*Rangel Alves
da Costa
Tudo está
calmo, sereno, na plangência da natureza divina. Sopra um sopro bom, uma brisa
perfumada, uma leve aragem espiritualmente confortante. Os campos estão
floridos, os cafezais esvoaçam sua brancura na flor, os trigais valseiam em
canção de pujança e vida. O viver na proximidade de estado de perfeição.
“Ao longe, sem
que aparente qualquer mudança, uma estranha formação ganha vida. Um, dois,
centenas, milhares, milhões de insetos. E de repente começam a avançar pelos
ares num zumbido aterrador. Uma verdadeira nuvem que avança rapidamente para
logo espalhar a devastação...”.
Tudo está
calmo, sereno, na plangência da paz que o ser humano tanto deseja a si. Está
feliz, contente, sem motivo algum para pequenas ou grandes preocupações. Os
sonhos são muitos, bons, perspectivas que trazem sorriso e à face. Abre a
janela, canta uma canção, reencontra-se nesta aura de serenidade.
“Sem que
ninguém perceba, silenciosamente uma turba invasora se prepara feroz, faminta,
voraz. Parece que num só instante alguns milhões de formigas levantam de seus
formigueiros e se preparam para devorar o que encontrar pela frente. As
plantinhas que crescem, as flores que brotam, os frutos nascidos, nada poderia
supor que dali em instantes sofreria atrocidades...”.
Depois de
muito sofrimento com as estiagens, enfim chegaram as trovoadas e com elas a
terra molhada. O homem a prepara para lançar a semente da vida, do alimento, da
sobrevivência. Milho, feijão, melancia, abóbora.

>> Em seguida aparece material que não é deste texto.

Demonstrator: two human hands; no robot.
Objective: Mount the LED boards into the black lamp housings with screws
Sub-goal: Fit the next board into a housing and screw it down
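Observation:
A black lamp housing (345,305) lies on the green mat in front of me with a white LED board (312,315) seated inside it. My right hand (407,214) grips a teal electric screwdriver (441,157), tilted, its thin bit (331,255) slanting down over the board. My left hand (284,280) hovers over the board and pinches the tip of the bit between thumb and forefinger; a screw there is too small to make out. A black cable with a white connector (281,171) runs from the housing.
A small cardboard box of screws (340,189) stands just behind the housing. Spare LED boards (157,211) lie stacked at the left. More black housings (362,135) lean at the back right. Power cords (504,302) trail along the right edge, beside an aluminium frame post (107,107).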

Com os chuviscos continuando a
cair, logo tudo nasce e tudo vinga, tudo floresce e brota. Imagina-se, então,
fartura na colheita, paz no campo, dias felizes.
“Ao sair na
porta de casa e olhar para o alto, o homem logo se espanta com uma nuvem
diferente que avança. Um enxame de cor indefinida, acinzentada ou amarelada,
que toma o horizonte e vem em voo mais que apressado. De repente a estranha
nuvem começa a baixar, a ficar mais próximo da terra e das plantações, e nesta
altura faz seu pouso destruidor. Uma infinidade de gafanhotos famintos devasta
toda a esperança semeada e já em dias de ser colhida...”.
Em meio ao
mundo cada vez mais violento e cruel, difícil e dilacerado pelas arrogâncias e
falsidades, o ser humano busca uma fuga a todo custo. Quer apenas viver, quer
apenas encontrar um pouco de paz e felicidade, quer ter instantes
despreocupados, quer silêncios e canções. No esforço, vai encontrando calmarias
em tempestades, vai vencendo as tristezas e os desafios. Pode, enfim, sorrir,
tomar uma taça de vinho, deitar sossegado na rede da varanda.
“Como num
deserto calmo e traiçoeiro, a caminhada do homem vai, incansavelmente, em busca
de sombras e oásis, de refúgios e sossegos. Parece avistar uma fonte cristalina
adiante, um coqueiral logo ao lado, a esperança de salvação. Mas olha atrás e
ao redor e logo é tomado de espanto. Uma nuvem de poeira avança cegando tudo.
Tempestade tão forte de areia que dificilmente alguém poderia vencer sua fúria.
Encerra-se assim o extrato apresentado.